HOW TO COMPLETE THIS TASK:
Output all records precisely as written.

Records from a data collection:
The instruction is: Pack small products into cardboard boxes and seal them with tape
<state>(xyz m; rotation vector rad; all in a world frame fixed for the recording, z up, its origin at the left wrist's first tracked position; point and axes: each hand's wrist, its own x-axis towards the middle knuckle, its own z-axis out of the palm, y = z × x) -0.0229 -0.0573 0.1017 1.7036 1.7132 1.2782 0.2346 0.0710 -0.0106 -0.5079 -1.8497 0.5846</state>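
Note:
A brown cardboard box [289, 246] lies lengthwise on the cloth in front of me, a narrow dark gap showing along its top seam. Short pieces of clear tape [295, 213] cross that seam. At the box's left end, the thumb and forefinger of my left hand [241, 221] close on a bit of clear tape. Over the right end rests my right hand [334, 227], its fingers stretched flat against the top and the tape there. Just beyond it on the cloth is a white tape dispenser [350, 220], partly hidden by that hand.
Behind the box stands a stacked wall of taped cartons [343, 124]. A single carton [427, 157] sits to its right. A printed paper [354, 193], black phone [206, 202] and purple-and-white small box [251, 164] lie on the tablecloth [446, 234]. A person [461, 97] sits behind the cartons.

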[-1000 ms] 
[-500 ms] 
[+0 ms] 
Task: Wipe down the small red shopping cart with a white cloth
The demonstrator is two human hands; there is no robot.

ANSWER:
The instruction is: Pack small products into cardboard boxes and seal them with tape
<state>(xyz m; rotation vector rad; all in a world frame fixed for the recording, z up, its origin at the left wrist's first tracked position; point and axes: each hand's wrist, its own x-axis towards the middle knuckle, its own z-axis out of the palm, y = z × x) -0.0229 -0.0573 0.1017 1.7036 1.7132 1.2782 0.2346 0.0710 -0.0106 -0.5079 -1.8497 0.5846</state>
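Note:
A brown cardboard box [289, 246] lies lengthwise on the cloth in front of me, a narrow dark gap showing along its top seam. Short pieces of clear tape [295, 213] cross that seam. At the box's left end, the thumb and forefinger of my left hand [241, 221] close on a bit of clear tape. Over the right end rests my right hand [334, 227], its fingers stretched flat against the top and the tape there. Just beyond it on the cloth is a white tape dispenser [350, 220], partly hidden by that hand.
Behind the box stands a stacked wall of taped cartons [343, 124]. A single carton [427, 157] sits to its right. A printed paper [354, 193], black phone [206, 202] and purple-and-white small box [251, 164] lie on the tablecloth [446, 234]. A person [461, 97] sits behind the cartons.
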
[-1000 ms] 
[-500 ms] 
[+0 ms] 
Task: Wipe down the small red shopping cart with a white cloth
The demonstrator is two human hands; there is no robot.

The work on this exercise is done.